The indications for office LTC are a cooperative patient, tonsil size <+2, controllable gag reflex and the ability to adequately visualize and explore the oropharynx. The exclusion criteria are large tonsils with tonsillar tissue extending beyond the posterior pillar, hyperactive uncontrolled gag reflex and an uncooperative patient. Patients with significant tonsil hypertrophy were not considered candidates.
Patients were excluded if the tonsils expanded medial to the posterior pillar, obstructing the view of the palato-pharyngeal fold. Assessment of the gag reflex, during the initial examination consisted of palpation of the anterior pillars after spraying with Benzocaine aerosol 20% spray. Patients gagging after topical spray were excluded. Prior to the procedure, only local anesthesia is used avoiding intravenous agents. Lidocaine 2% with1:100,000 epinephrine is injected with a 27 gauge needle. Approximately 1 cc. injected in each tonsil site… Local anesthesia was infiltrated along the anterior pillar and into the posterior pillar. When tonsilloliths are suspected a two hand technique using two wooden tongue blades is used. One hand gently depresses the tongue, while the other tongue depressor will press the upper border of the anterior pillar (palato-glossal fold) vertically and laterally pushing the tonsil medially and gently squeezing its contents. The tonsilloliths are hidden from view, particularly at the upper pole behind the anterior pillar. The caseous tonsilloliths material is examined with an offensive smell confirming the source of halitosis.

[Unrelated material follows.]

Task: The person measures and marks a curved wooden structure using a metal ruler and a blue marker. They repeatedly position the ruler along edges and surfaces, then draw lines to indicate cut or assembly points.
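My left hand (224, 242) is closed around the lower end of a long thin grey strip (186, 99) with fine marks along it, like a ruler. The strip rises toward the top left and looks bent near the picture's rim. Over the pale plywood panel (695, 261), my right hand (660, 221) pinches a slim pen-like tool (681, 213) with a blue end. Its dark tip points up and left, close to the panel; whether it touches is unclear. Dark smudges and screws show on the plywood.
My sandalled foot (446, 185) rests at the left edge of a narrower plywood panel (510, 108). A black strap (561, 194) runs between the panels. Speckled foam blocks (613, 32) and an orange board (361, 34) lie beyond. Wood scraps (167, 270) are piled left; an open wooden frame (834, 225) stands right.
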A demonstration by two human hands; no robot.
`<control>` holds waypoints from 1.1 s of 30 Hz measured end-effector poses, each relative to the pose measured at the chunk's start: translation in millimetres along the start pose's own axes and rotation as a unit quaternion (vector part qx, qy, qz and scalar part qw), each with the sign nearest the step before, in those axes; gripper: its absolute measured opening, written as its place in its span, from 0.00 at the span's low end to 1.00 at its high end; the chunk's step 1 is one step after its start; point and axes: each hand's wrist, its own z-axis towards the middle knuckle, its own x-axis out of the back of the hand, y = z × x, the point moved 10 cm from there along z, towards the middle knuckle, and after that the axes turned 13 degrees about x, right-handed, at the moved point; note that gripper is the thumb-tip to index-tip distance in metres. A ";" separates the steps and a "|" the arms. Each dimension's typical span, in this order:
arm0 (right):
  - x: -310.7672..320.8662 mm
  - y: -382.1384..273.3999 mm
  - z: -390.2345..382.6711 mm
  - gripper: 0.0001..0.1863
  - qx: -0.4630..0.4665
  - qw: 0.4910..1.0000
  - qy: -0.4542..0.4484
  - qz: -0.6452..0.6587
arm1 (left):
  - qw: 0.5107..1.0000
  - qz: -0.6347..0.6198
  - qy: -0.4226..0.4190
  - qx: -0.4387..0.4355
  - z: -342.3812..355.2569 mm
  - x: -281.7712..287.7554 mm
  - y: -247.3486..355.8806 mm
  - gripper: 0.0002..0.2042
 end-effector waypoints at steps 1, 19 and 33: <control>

Since 2010 fifty patients also completed the HALT questioner before and after LTC. Additionally, mapping of the location of the tonsilloliths was performed.
As the general technique for LTC is covered elsewhere some key points are worth mentioning. Ablation of the upper corner of the anterior pillar to expose the superior pole of the tonsil enables complete identification of new crypts filled with tonsilloliths ( Fig. 1 ).
Then the tonsil lymphoid tissue is ablated with CO2 laser with a rapidly rotating 2 mm scanning device to evaporate the tonsil surface layer by layer ( Fig. 2 ), similar to peeling the layers of an onion. The laser action with scanner causes char-free epithelial coagulation. Contraction of mucosa at the ablation site weakens the crypt borders resulting in their marsupialization. The mucosal tension and forces end up pulling the edges apart resulting in thus opening the crypts. The tissue characteristics of the tissue after ablation resemble those after laser skin resurfacing. Eventually exteriorization of the cryptic pocket with complete evacuation occurs as the laser energy reaches close to the bottom of the crypt ( Fig. 3 ). The large or deeper crypts require additional vaporization creating a large furrow. The procedure is continued until the bottom of the crypts are identified and coagulated to avoid reformation of biofilm. Post procedure patient instructions include analgesic medications, topical anesthetics in the form of a gargling solution and antibiotics.